Une deuxième reconduction de la coalition dépendra probablement du score des libéraux, tout comme la première avait été tributaire de celui des Verts. Le DP se définit d’abord comme une machine électorale. Les principes politiques, à commencer par celui de la parité, cèdent devant l’opportunisme politicien. Parmi les huit Spëtzekandidaten, se trouvent seulement deux femmes ; les listes Est et Nord en cumulent quatre (sur seize candidats). À part l’une ou l’autre vedette du sport (la tenniswoman Mandy Minella, le nageur Raphaël Stacchiotti) ou de la virologie (Gérard Schockmel), les listes sont bourrées de bourgmestres, d’échevins et de conseillers communaux.
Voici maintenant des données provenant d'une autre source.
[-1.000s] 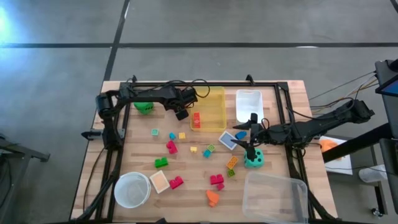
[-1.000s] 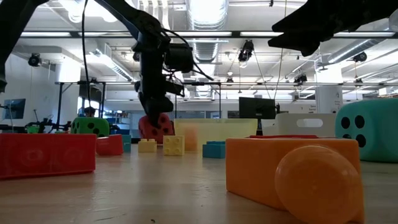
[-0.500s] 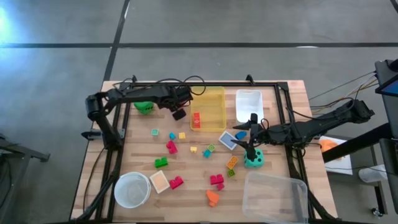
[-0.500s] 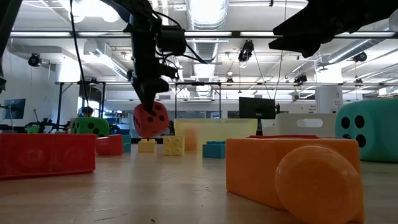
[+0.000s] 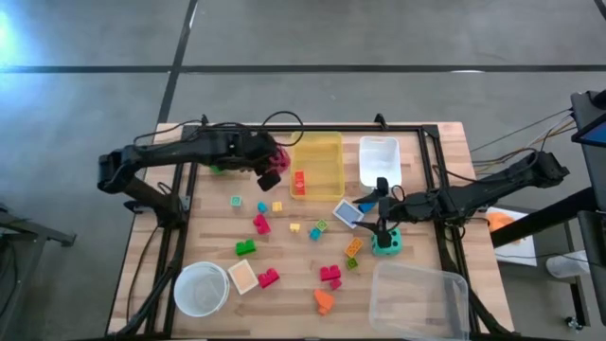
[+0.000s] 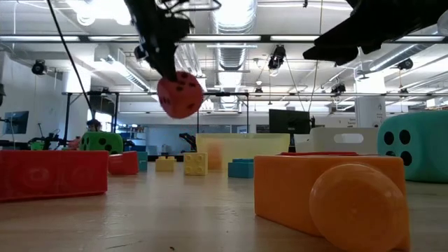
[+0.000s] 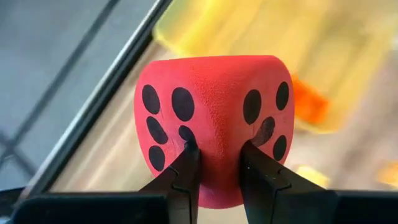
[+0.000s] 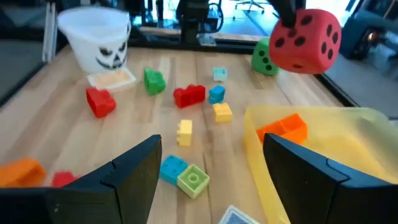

Assistera-t-on à une réédition de la vague bleue de 1999 ? Porté par la sainte colère de la CGFP, le DP avait alors obtenu quinze sièges. (Soit deux de plus au Centre et un de plus au Sud qu’actuellement.) En 2023, un siège supplémentaire semble probable dans la circo Centre et pas impossible dans la circo Est. (La pente sera rude, car pour décrocher un troisième mandat dans les deux petites circonscriptions, le parti devra avancer d’une dizaine de points de pourcent.) Restent les Reschtsëtz, favorisant les partis les plus forts. En 2018, les chrétiens-sociaux en avaient engrangé pas moins de quatre, ce qui les avait sauvés de l’humiliation totale. En 2023, ce mécanisme pourrait profiter au DP. Mais, comme le disait Colette Flesch il y a quarante ans sur Hei Elei : « Den Avenir läit an der Zukunft ».